Task statement. When you reach the listing, restate it word for word, leaving nothing out.

Provided material.
'''

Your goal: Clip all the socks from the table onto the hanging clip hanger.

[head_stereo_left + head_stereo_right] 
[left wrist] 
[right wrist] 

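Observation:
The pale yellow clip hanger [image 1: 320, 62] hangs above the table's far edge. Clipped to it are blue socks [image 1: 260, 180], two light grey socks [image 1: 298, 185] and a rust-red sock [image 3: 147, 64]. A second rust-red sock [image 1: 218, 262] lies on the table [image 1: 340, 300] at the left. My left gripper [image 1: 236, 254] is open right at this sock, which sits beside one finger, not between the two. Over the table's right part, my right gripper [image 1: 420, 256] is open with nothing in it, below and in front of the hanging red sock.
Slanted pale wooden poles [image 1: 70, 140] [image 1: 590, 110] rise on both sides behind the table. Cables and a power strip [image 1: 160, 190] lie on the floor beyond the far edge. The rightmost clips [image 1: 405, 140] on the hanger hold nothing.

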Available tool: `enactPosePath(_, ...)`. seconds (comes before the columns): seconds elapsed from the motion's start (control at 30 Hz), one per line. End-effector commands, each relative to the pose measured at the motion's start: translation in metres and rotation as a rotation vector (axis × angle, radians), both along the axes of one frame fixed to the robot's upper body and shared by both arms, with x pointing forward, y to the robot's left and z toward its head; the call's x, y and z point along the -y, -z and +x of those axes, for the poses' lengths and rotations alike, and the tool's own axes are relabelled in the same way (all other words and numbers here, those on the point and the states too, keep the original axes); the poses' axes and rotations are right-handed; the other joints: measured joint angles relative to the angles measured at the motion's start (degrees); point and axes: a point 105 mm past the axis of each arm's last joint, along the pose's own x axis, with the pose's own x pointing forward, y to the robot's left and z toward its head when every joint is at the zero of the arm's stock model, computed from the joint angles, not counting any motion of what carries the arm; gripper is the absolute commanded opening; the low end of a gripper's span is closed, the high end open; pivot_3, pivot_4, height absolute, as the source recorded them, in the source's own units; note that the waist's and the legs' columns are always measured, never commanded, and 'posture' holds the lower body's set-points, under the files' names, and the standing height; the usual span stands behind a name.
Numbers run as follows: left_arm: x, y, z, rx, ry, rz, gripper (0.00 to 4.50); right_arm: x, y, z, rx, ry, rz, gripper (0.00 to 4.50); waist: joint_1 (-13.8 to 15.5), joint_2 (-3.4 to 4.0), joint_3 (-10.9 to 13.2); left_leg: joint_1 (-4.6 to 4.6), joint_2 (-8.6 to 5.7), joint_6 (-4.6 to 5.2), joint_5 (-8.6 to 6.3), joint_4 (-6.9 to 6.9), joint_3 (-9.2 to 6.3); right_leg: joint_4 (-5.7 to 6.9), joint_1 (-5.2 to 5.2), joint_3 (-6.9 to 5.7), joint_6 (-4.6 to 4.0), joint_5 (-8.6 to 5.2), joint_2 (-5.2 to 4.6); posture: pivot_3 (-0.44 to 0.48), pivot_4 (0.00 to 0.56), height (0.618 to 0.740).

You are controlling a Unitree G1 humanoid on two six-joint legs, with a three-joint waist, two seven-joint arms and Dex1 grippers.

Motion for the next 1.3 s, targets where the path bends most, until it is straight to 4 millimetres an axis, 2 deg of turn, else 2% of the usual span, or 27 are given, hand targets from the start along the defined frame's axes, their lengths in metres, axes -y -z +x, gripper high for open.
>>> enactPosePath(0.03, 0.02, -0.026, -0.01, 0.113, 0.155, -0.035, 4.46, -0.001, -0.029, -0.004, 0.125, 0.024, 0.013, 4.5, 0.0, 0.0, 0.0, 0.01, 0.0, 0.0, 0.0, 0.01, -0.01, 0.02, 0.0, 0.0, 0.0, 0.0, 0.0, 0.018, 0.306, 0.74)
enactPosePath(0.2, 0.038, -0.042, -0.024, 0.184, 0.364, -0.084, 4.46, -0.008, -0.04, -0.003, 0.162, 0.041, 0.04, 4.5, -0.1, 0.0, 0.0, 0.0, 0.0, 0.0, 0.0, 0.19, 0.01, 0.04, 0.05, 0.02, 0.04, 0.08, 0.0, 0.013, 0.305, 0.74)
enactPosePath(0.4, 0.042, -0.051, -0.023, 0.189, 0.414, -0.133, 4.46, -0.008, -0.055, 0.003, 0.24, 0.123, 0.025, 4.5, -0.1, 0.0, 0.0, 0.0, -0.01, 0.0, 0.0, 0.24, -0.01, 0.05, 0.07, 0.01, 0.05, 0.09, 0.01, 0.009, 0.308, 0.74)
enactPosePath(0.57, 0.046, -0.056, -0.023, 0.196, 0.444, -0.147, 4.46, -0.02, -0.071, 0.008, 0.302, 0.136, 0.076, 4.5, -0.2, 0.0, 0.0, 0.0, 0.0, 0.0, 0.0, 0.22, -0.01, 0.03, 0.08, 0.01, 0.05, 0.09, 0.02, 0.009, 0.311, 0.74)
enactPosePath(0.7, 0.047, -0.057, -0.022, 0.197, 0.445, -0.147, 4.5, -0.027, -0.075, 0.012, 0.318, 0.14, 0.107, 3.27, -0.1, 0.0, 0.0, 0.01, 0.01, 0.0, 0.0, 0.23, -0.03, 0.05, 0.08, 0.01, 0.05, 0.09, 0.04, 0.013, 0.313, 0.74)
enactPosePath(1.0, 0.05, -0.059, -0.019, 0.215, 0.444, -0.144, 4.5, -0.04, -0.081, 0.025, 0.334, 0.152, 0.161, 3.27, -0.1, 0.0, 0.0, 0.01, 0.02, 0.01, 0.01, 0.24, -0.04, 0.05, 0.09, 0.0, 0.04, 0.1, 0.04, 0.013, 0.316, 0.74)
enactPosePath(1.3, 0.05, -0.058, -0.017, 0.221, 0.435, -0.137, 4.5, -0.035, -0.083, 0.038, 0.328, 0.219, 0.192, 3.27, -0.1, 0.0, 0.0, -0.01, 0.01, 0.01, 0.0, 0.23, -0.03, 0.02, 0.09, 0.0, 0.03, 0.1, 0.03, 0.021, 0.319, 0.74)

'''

Response area.
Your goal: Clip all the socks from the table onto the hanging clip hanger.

[head_stereo_left + head_stereo_right] 
[left wrist] 
[right wrist] 

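Observation:
The pale yellow clip hanger [image 1: 320, 62] hangs above the table's far edge. Clipped to it are blue socks [image 1: 260, 180], two light grey socks [image 1: 298, 185] and a rust-red sock [image 3: 147, 64]. A second rust-red sock [image 1: 218, 262] lies on the table [image 1: 340, 300] at the left. My left gripper [image 1: 236, 254] is open right at this sock, which sits beside one finger, not between the two. Over the table's right part, my right gripper [image 1: 420, 256] is open with nothing in it, below and in front of the hanging red sock.
Slanted pale wooden poles [image 1: 70, 140] [image 1: 590, 110] rise on both sides behind the table. Cables and a power strip [image 1: 160, 190] lie on the floor beyond the far edge. The rightmost clips [image 1: 405, 140] on the hanger hold nothing.
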
Available tool: `enactPosePath(_, ...)`. seconds (comes before the columns): seconds elapsed from the motion's start (control at 30 Hz), one per line. End-effector commands, each relative to the pose measured at the motion's start: translation in metres and rotation as a rotation vector (axis × angle, radians), both along the axes of one frame fixed to the robot's upper body and shared by both arms, with x pointing forward, y to the robot's left and z toward its head; the call's x, y and z point along the -y, -z and +x of those axes, for the poses' lengths and rotations alike, and the tool's own axes are relabelled in the same way (all other words and numbers here, those on the point and the states too, keep the original axes); the poses' axes and rotations are right-handed; the other joints: measured joint angles relative to the angles measured at the motion's start (degrees); point and axes: a point 105 mm past the axis of each arm's last joint, along the pose's own x axis, with the pose's own x pointing forward, y to the robot's left and z toward its head when every joint is at the zero of the arm's stock model, computed from the joint angles, not counting any motion of what carries the arm; gripper is the absolute commanded opening; the low end of a gripper's span is closed, the high end open; pivot_3, pivot_4, height absolute, as the source recorded them, in the source's own units; note that the waist's and the legs' columns are always measured, never commanded, and 'posture' holds the lower body's set-points, under the files' names, and the standing height; the usual span stands behind a name.
Numbers run as follows: left_arm: x, y, z, rx, ry, rz, gripper (0.00 to 4.50); right_arm: x, y, z, rx, ry, rz, gripper (0.00 to 4.50); waist: joint_1 (-13.8 to 15.5), joint_2 (-3.4 to 4.0), joint_3 (-10.9 to 13.2); left_leg: joint_1 (-4.6 to 4.6), joint_2 (-8.6 to 5.7), joint_6 (-4.6 to 5.2), joint_5 (-8.6 to 6.3), joint_4 (-6.9 to 6.9), joint_3 (-9.2 to 6.3); right_leg: joint_4 (-5.7 to 6.9), joint_1 (-5.2 to 5.2), joint_3 (-6.9 to 5.7), joint_6 (-4.6 to 4.0), joint_5 (-8.6 to 5.2), joint_2 (-5.2 to 4.6); posture: pivot_3 (-0.44 to 0.48), pivot_4 (0.00 to 0.56), height (0.618 to 0.740).

You are controlling a Unitree G1 humanoid on two six-joint legs, with a three-joint waist, two seven-joint arms and Dex1 grippers.

Motion for the next 1.3 s, targets where the path bends most, until it is straight to 4 millimetres an axis, 2 deg of turn, else 2% of the usual span, or 27 are given, hand targets from the start along the defined frame's axes, their lengths in metres, axes -y -z +x, gripper high for open.
>>> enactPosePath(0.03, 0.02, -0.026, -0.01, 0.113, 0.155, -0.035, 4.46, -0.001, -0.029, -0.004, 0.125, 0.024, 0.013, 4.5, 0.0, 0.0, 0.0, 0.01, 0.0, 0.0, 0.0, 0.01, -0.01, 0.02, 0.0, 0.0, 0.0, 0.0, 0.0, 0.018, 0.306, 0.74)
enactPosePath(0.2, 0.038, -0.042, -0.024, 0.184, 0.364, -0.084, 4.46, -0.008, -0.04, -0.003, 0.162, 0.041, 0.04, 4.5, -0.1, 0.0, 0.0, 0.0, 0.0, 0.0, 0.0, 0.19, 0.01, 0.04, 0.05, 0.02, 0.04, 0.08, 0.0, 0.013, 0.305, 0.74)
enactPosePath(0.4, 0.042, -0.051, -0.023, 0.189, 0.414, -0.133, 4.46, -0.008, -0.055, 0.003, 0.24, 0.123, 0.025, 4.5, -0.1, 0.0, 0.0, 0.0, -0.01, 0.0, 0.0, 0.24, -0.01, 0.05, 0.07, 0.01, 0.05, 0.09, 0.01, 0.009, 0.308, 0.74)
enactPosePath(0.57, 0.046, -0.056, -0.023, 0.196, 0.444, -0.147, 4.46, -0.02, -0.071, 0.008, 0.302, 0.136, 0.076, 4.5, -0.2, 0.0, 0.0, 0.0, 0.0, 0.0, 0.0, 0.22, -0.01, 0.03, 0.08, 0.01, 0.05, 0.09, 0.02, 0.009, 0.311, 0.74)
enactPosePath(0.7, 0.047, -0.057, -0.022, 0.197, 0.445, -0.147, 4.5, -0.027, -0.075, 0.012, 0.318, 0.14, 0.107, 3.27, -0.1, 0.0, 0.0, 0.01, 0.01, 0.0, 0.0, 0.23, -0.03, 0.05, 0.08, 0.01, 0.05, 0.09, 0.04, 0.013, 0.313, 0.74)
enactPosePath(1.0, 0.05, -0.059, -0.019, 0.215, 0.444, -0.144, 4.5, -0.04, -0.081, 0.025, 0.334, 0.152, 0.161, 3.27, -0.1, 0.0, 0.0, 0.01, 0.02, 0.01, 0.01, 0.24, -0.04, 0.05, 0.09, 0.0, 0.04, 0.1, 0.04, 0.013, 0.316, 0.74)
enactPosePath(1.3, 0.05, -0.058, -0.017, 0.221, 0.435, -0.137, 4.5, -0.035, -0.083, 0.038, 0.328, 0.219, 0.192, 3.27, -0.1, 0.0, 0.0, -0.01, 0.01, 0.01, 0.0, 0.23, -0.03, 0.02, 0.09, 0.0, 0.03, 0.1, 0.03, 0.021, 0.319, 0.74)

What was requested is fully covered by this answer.